April 17, 2007 -- At least 7 million Americans take chondroitin, alone or combined with other supplements, for joint pain, current industry figures suggest.
Now, a new study suggests that the supplement may be doing little, if any good.
The study, called a meta-analysis, combines data from 20 prior studies examining the benefits of chondroitin on knee or hip arthritis.
What the analysis found was that chondroitin was only minimally beneficial, if at all, in treating joint pain from arthritis and should not be recommended as treatment.
Good Today, Bad Tomorrow
Many experts say it is little surprise that so many patients are interested in dietary supplements such as chondroitin because current treatments for arthritis are limited and poor.
However, reliable research on chondroitin has thus far been scant -- leading many in the field to question its true effectiveness.
"[This study] accomplished something that is very challenging because the studies of chondroitin are not consistent," said Dr. David Felson, professor of medicine and public health at the Boston University School of Medicine.
"Some of the largest studies have shown no efficacy of chondroitin. Other studies have shown very impressive efficacy. So the question is, what do you believe?"
Eating Cartilage Not the Answer
Arthritis is a degenerative joint disease that affects more than 20 million people in the United States.
It is the most common type of joint disease and a major cause of joint pain because of deterioration of cartilage, which serves as a cushion at the ends of bones that allows for smooth joint movement.
"Originally, the premise behind the use of chondroitin and glucosamine was that they provided the basic elements of healthy cartilage," said Dr. Dennis Boulware, professor of medicine at the University of Alabama at Birmingham.
But Dr. Eric Matteson, chair of the division of rheumatology at the Mayo Clinic in Rochester, Minn., stated, "There is no biologically plausible way that [chondroitin] can work to repair joints damaged by arthritis."
The reason for this, he says, is that even if one were to consume a large amount of the substances that make up cartilage, it seems unlikely that these building blocks would be able to reach the joint where they would be useful, as the cartilage in many joints has no blood supply.
"The substance has to be made and used by cartilage cells to work," Matteson added. "Cells damaged by arthritis cannot do this."
Moreover, Boulware said, "If they really believed that premise, then bald men should eat more healthy hair."
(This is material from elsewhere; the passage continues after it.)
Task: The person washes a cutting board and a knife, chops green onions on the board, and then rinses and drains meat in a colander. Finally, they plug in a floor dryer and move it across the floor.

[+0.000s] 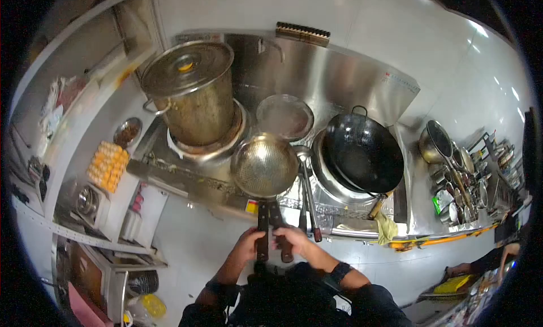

Other research suggests that many patients may not even be getting what they bargained for from their supplement pills. Some chondroitin supplements do not even contain any of the advertised product, as recently discovered by Consumerlabs.com, a leading provider of independent test results and information on health products.
Some Still Believe
Despite the findings of the new study, some continue to tout the benefits of chondroitin.
The National Products Association is a nonprofit organization that represents nearly 10,000 retailers, manufacturers, wholesalers and distributors of natural products.
Daniel Fabricant, vice president of scientific and regulatory affairs for the association, said, "I don't agree with the statement that there is no benefit from chondroitin. Other studies have shown that chondroitin is beneficial, especially when taken with glucosamine."
One of the studies that Fabricant refers to is the Glucosamine/Chondroitin Arthritis Intervention Trial (GAIT) funded by the National Institutes of Health. This trial, one of the largest of its kind in the United States, seemed to suggest that chondroitin, taken along with the supplement glucosamine, reduced pain for a small group of patients.
However, while these dietary supplements showed hints of possible benefits, experts emphasize that rigorous statistical analysis found none of these hints to be real.
Furthermore, Felson added that this new study, which included GAIT, "used very sophisticated strategies to determine what was most trustworthy of finding."
"They took the largest and best done studies and showed no efficacy. I think that's very believable." he said.
A Tough Pill to Swallow?
Most experts remain unconvinced that chondroitin has any beneficial effects for joints. But they also agree that it has not been found to be harmful.
Considering this, some doctors such as Dr. David Campen, medical director of drug information, utilization and technology for Kaiser's California pharmacy operations, "would encourage [patients] to try [chondroitin] for four to six weeks to see if it helps their particular case of arthritis."
Nortin Hadler, attending rheumatologist at the University of North Carolina Hospitals, however, has a different take.
"Ingesting chondroitin is a waste of money," he said. "I've long said that, and told my patients."
"Some have money to waste. So be it."
After informing patients that data supporting the use of chondroitin in treating arthritis are lacking, most doctors ultimately leave the decision up to them.
It's not uncommon for patients to experience improvement simply from taking a pill, so Felson said, "If patients come to me and tell me it's helping, I don't dissuade them from taking it. When people come to me who aren't on it and ask if they should take it, I don't recommend it."
Dr. Peter Juni, head of the division of clinical epidemiology and biostatistics at the University of Berne in Switzerland and senior author of the new study, added that they made the best of studies they had to work with and cannot rule out a possible benefit of chondroitin in a select group of patients, but that more studies need to be performed.